Here is the promised later discussion about the filtering that is generally necessary in connection with xarray's opening of a grib file to create a dataset. For an explanation of why filtering is needed, see in this early documentation for CFGRIB the section Devil In The Details. Basically each message (i.e., each 2_D grid) in a file downloaded from one of the NOMADS "Extract" pages will be a unique combination of the three keys typeOfLevel/level/parameter. But xarray tries to merge all the levels and all the parameters in the file into a level/parameter array. In order to keep xarray happy, it's often enough to restrict xarray's attention to one typeOfLevel. But it may be necessary to also restrict attention to one level, as in my line of code above. An example is when TMP and RH are at level 2 m above ground but UGRD and VGRD are at level 10 m. Xarray with cfgrib's help tries to create a table with 2 levels and 4 parameters, but is disappointed to find that half of the table's entries would be empty. Working out what is in the GRIB file and thus what filtering is needed is where the command line tool grib_ls comes in handy.
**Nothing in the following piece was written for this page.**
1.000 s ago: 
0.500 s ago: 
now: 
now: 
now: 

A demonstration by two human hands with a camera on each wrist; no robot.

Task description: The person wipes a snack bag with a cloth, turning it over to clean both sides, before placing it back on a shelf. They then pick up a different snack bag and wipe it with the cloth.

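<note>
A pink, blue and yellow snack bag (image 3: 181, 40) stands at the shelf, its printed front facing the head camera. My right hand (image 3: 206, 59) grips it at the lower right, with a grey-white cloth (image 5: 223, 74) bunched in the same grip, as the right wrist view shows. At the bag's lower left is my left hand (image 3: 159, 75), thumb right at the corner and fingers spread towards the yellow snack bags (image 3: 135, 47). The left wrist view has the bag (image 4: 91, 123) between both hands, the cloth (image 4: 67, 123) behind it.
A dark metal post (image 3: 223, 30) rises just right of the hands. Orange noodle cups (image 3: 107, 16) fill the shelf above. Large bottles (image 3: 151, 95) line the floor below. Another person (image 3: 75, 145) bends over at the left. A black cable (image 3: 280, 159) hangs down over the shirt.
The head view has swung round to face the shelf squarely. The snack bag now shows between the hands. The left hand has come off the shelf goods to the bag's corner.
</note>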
Once into a routine of what I want to download, I follow the suggestion at the bottom of the grib filter instruction page, the section "Scripting file retrievals." However instead of a script I just enter the commands interactively in the terminal window. At first I was always copying from my text editor (BBEdit) and pasting to the terminal window, with the first paste being the mutiple lines where I change to my local directory and set the date and time parameters, and the second paste being the curl line. But then I learned to just use the terminal window: ctrl-r to search the history file for text in the last use of the multi-line command, move with arrow keys and make minor edits, ctrl-o to execute that multi-line and bring up the next history line, which is the curl line ready to substitute the new ${hr} ${fhr} and ${date}. Hit return. It takes a little over 5 seconds to do the typing, and another 5 seconds for my 12 by 12 degree lat/lon regional subset 630 Kbyte file of 182 grib messages to download.